Mission enhancing capabilities for science-driven exploration extravehicular activity derived from the NASA BASALT research program

Abstract

The NASA-funded Biologic Analog Science Associated with Lava Terrains (BASALT) program is investigating candidate Mars extravehicular activity (EVA) concepts of operations and capabilities through science-driven terrestrial fieldwork under Mars-mission operational constraints. The third BASALT field test consisted of ten simulated EVAs in the Kilauea Caldera and Kilauea Iki regions of Hawai’i in November 2017. Each EVA included two extravehicular (EV) crewmembers completing real (non-simulated) geobiochemical science objectives (e.g., collecting detailed imagery and scientific instrument data and extracting samples of basalt for further laboratory investigations), two intravehicular crewmembers who supported the EV crew in real-time, and a Mission Support Center comprised of remote scientists and operators who provided scientific expertise during the EVAs across Mars-relevant communication latencies.
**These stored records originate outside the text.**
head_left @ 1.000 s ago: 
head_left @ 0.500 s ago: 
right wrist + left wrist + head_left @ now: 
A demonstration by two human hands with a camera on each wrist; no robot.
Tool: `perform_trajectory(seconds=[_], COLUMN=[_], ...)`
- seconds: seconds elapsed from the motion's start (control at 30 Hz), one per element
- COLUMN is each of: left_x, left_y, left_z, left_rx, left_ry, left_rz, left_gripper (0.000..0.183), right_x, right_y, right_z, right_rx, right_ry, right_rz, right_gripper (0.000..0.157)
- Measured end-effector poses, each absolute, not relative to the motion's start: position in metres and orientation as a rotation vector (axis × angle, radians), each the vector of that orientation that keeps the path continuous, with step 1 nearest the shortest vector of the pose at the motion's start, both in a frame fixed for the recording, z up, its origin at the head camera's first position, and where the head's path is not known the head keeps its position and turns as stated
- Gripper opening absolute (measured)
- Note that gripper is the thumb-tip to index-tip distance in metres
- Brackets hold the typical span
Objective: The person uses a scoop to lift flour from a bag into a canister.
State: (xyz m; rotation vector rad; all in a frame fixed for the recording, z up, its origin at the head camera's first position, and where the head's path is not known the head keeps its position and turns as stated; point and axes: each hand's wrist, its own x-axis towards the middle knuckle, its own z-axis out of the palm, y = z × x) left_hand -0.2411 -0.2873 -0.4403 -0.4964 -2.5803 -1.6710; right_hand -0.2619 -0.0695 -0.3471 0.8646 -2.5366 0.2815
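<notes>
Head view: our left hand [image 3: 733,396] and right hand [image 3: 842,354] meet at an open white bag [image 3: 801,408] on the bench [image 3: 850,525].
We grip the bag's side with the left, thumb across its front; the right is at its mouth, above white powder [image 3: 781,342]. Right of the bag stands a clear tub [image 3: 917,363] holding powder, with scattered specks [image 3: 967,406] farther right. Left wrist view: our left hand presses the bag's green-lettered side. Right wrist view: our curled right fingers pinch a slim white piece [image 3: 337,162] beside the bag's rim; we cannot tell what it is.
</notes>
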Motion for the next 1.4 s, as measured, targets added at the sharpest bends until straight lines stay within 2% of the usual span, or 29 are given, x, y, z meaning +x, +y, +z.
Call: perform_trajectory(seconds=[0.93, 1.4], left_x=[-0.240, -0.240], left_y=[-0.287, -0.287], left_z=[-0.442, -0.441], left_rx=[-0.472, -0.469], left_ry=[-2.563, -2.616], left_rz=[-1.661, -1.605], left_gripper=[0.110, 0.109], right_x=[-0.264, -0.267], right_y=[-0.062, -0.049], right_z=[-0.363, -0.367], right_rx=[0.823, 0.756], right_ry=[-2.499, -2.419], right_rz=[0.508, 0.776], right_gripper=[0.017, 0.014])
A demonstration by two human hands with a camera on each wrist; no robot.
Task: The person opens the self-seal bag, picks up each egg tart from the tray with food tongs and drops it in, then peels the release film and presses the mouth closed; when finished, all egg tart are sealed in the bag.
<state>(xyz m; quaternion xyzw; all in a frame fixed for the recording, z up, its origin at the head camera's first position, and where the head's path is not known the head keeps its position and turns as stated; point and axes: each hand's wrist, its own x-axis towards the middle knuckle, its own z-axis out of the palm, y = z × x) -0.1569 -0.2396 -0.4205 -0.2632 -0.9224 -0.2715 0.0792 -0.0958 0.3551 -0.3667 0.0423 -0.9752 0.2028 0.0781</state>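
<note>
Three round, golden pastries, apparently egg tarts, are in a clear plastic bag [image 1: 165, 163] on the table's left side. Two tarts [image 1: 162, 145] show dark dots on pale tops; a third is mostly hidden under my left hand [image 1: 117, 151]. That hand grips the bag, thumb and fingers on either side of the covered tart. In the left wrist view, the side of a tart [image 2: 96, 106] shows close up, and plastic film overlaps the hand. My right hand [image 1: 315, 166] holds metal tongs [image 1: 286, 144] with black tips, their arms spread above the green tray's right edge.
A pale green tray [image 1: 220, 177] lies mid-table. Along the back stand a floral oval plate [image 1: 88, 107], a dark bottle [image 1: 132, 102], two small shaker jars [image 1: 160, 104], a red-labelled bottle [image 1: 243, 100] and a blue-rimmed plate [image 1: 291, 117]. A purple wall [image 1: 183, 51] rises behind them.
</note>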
Throughout this field test, a series of new capabilities, including high-resolution panoramic imagery, mobile automated light detection and ranging data, immersive mixed-reality terrain models, and augmented-reality field systems for terrain navigation and annotation, were incorporated and evaluated during the mission simulation for their ability to enable and enhance science. The value provided by these capabilities was assessed using a variety of objective and subjective technology impact metrics, including detailed EVA task timing data, space-to-ground interaction data, and heritage subjective assessments of capability assessment (a measure of the potential for mission enhancement), simulation quality (a measure of simulation fidelity), and acceptability (including the specification of desired, warranted, and required improvements). In general, these capabilities were rated at least moderately enhancing for future planetary EVA, meaning that they are likely to moderately enhance one of more aspects of EVA or significantly enhance EVA on rare occasions. A number of specific improvements to these capabilities were identified, which warrant further development and testing, and several complementary future studies are proposed. Together, these data provide critical knowledge to help meet design challenges associated with future science-driven planetary EVA. While this paper specifically focuses on applications for future human spaceflight exploration, many of the results and lessons learned are also applicable to present-day terrestrial scientific fieldwork.